Could you print all of the data below again, exactly?
===== Data provided =====
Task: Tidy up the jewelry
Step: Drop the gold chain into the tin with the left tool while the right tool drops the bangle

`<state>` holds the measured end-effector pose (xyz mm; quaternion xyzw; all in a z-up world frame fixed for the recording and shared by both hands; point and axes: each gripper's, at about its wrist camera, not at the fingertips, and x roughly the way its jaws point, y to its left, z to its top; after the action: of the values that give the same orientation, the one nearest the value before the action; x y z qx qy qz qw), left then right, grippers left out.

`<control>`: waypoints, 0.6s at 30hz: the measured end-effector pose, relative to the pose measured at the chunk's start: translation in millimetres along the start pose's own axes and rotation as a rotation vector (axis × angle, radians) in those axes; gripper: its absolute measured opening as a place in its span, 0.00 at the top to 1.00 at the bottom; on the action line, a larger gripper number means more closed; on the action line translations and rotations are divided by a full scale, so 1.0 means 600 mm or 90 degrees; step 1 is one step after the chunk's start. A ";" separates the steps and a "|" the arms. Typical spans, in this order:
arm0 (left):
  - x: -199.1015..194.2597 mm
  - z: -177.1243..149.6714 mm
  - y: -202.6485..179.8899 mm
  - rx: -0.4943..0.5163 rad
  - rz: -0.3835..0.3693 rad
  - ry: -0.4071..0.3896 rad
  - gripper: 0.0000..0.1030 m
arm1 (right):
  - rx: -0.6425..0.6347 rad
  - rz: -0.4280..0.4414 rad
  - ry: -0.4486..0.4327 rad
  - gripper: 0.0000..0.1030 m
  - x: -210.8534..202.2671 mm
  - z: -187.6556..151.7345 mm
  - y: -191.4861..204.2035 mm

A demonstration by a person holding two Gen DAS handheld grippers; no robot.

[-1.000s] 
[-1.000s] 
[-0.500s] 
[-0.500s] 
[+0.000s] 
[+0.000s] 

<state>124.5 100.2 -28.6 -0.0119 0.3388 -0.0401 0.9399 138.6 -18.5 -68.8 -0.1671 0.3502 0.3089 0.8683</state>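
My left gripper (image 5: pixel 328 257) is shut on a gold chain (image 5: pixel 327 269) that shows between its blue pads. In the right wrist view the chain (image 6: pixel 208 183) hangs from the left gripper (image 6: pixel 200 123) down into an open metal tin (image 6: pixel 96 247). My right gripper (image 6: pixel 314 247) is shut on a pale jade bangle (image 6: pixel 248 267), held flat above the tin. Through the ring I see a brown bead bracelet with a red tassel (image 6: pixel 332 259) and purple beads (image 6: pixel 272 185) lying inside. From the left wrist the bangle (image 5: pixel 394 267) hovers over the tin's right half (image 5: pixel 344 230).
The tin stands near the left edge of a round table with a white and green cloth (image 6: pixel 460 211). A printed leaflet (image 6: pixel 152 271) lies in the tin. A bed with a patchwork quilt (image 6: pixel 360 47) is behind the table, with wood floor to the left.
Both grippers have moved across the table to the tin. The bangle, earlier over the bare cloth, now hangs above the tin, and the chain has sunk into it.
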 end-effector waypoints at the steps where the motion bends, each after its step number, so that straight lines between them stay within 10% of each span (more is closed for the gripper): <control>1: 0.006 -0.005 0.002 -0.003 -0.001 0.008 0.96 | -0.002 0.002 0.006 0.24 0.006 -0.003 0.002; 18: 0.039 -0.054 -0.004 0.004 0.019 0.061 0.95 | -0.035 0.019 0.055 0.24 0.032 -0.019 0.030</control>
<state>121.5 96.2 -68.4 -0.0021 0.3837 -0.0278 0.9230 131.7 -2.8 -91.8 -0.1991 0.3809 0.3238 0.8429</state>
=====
Completed exercise -
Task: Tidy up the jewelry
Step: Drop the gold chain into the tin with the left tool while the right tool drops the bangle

`<state>` holds the measured end-effector pose (xyz mm; quaternion xyzw; all in a z-up world frame fixed for the recording and shared by both hands; point and axes: each gripper's, at about its wrist camera, not at the fingertips, and x roughly the way its jaws point, y to its left, z to its top; after the action: of the values that give the same orientation, the one nearest the value before the action; x y z qx qy qz qw), left then right, grippers left out.

`<control>`: waypoints, 0.6s at 30hz: the measured end-effector pose, relative to the pose measured at the chunk's start: translation in millimetres along the start pose's own axes and rotation as a rotation vector (axis × angle, radians) in those axes; gripper: its absolute measured opening as a place in its span, 0.00 at the top to 1.00 at the bottom; on the action line, a larger gripper number means more closed; on the action line translations and rotations are divided by a full scale, so 1.0 means 600 mm or 90 degrees; step 1 is one step after the chunk's start. A ";" separates the steps and a "|" the arms. Typical spans, in this order:
arm0 (left):
  - x: -199.1015..194.2597 mm
  - z: -177.1243..149.6714 mm
  - y: -202.6485..179.8899 mm
  - rx: -0.4943..0.5163 rad
  - rz: -0.3835..0.3693 rad
  - ry: -0.4071..0.3896 rad
  - gripper: 0.0000..0.1030 m
arm1 (right):
  - rx: -0.6425..0.6347 rad
  - rz: -0.4280..0.4414 rad
  - ry: -0.4486..0.4327 rad
  - gripper: 0.0000..0.1030 m
  - x: -210.8534..202.2671 mm
  - z: -187.6556..151.7345 mm
  - y: -191.4861..204.2035 mm

A demonstration by a person holding two Gen DAS handheld grippers; no robot.

[-1.000s] 
[-1.000s] 
[-0.500s] 
[-0.500s] 
[+0.000s] 
[+0.000s] 

<state>124.5 100.2 -28.6 -0.0119 0.3388 -0.0401 0.9399 138.6 -18.5 -68.8 -0.1671 0.3502 0.3089 0.8683</state>
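My left gripper (image 5: pixel 328 257) is shut on a gold chain (image 5: pixel 327 269) that shows between its blue pads. In the right wrist view the chain (image 6: pixel 208 183) hangs from the left gripper (image 6: pixel 200 123) down into an open metal tin (image 6: pixel 96 247). My right gripper (image 6: pixel 314 247) is shut on a pale jade bangle (image 6: pixel 248 267), held flat above the tin. Through the ring I see a brown bead bracelet with a red tassel (image 6: pixel 332 259) and purple beads (image 6: pixel 272 185) lying inside. From the left wrist the bangle (image 5: pixel 394 267) hovers over the tin's right half (image 5: pixel 344 230).
The tin stands near the left edge of a round table with a white and green cloth (image 6: pixel 460 211). A printed leaflet (image 6: pixel 152 271) lies in the tin. A bed with a patchwork quilt (image 6: pixel 360 47) is behind the table, with wood floor to the left.
Both grippers have moved across the table to the tin. The bangle, earlier over the bare cloth, now hangs above the tin, and the chain has sunk into it.
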 end-effector waypoints at the steps where the motion bends, each after its step number, so that straight lines between them stay within 10% of each span (more is closed for the gripper): <control>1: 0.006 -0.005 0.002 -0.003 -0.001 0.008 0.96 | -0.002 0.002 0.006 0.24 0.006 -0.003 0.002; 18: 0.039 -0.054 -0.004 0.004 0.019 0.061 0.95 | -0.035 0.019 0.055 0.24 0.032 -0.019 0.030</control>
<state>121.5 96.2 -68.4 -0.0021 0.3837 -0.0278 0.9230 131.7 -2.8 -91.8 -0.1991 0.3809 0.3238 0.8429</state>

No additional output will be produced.